Load

Module for loading profiles from files or dataframes.

pycytominer.cyto_utils.load.infer_delim(file: str | Path | Any) str

Sniff the delimiter in the given file

Parameters:

file (str) – File name

Returns:

the delimiter used in the dataframe (typically either tab or commas)

Return type:

str

pycytominer.cyto_utils.load.is_path_a_parquet_dataset_dir(file: str | Path) bool

Check whether a path is a parquet dataset directory.

Parameters:

file (Union[str, pathlib.Path]) – Path to inspect.

Returns:

Returns True when the path is a directory, contains at least one direct file child, and all direct file children are parquet files.

Return type:

bool

Raises:

FileNotFoundError – Raised if the provided path in the file does not exist.

Notes

If file is not a string or path-like object, the function prints a message and returns False rather than raising TypeError.

pycytominer.cyto_utils.load.is_path_a_parquet_file(file: str | Path) bool

Checks if the provided file path is a parquet file.

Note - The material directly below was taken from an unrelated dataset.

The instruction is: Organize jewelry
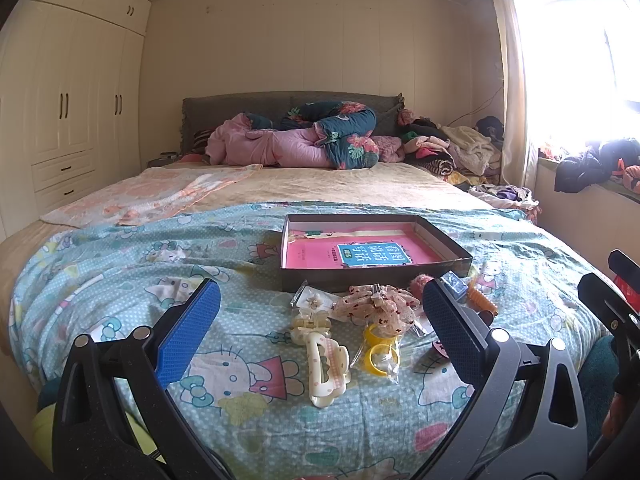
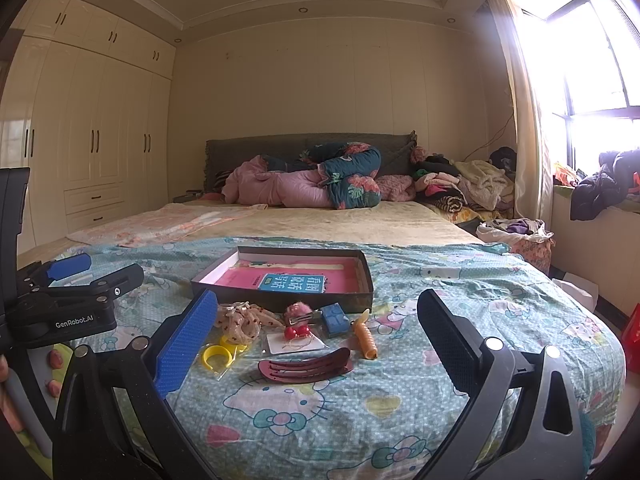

Identify parquet files by inspecting the file extensions. If the file does not end with parquet, this will return False, else True.

Parameters:

file (Union[str, pathlib.Path]) – path to parquet file

Returns:

Returns True if the file path contains .parquet, else it will return False

Return type:

bool

Raises:

FileNotFoundError – Raised if the provided path in the file does not exist.

Notes

If file is not a string or path-like object, the function prints a message and returns False rather than raising TypeError.

pycytominer.cyto_utils.load.load_cytotable_profiles(warehouse_path: str | Path | PurePath, table_name: str = 'joined_profiles', namespace: str = 'profiles') DataFrame

Load a profile table from a CytoTable-style warehouse layout.

This helper loads profile data stored as parquet fragments within an Iceberg-style table directory, typically under warehouse/<namespace>/<table_name>/data, where namespace is typically profiles. It is intended for CytoTable-style local outputs that organize tables by namespace and table name for downstream Pycytominer processing.

Parameters:
  • warehouse_path (path-like) – Path to either the warehouse root or the project directory that contains a warehouse/ directory.

  • table_name (str, default "joined_profiles") – Table name to load from within the namespace. The default, joined_profiles, is the conventional CytoTable table that joins object-level profile measurements across compartments into one profile table.

  • namespace (str, default "profiles") – Iceberg namespace that contains the table. For profile data this is typically profiles.

Returns:

Loaded table as a pandas dataframe.

Return type:

pd.DataFrame

Raises:

FileNotFoundError – Raised when the requested table cannot be resolved to a parquet dataset.

pycytominer.cyto_utils.load.load_npz_features(npz_file: str, fallback_feature_prefix: str = 'DP', metadata: bool = True) DataFrame

Load an npz file storing features and, sometimes, metadata.

The function will first search the .npz file for a metadata column called “Metadata_Model”. If the field exists, the function uses this entry as the feature prefix. If it doesn’t exist, use the fallback_feature_prefix.

If the npz file does not exist, this function returns an empty dataframe.

Parameters:
  • npz_file (str) – file path to the compressed output (typically DeepProfiler output)

  • fallback_feature_prefix (str) – a string to prefix all features [default: “DP”].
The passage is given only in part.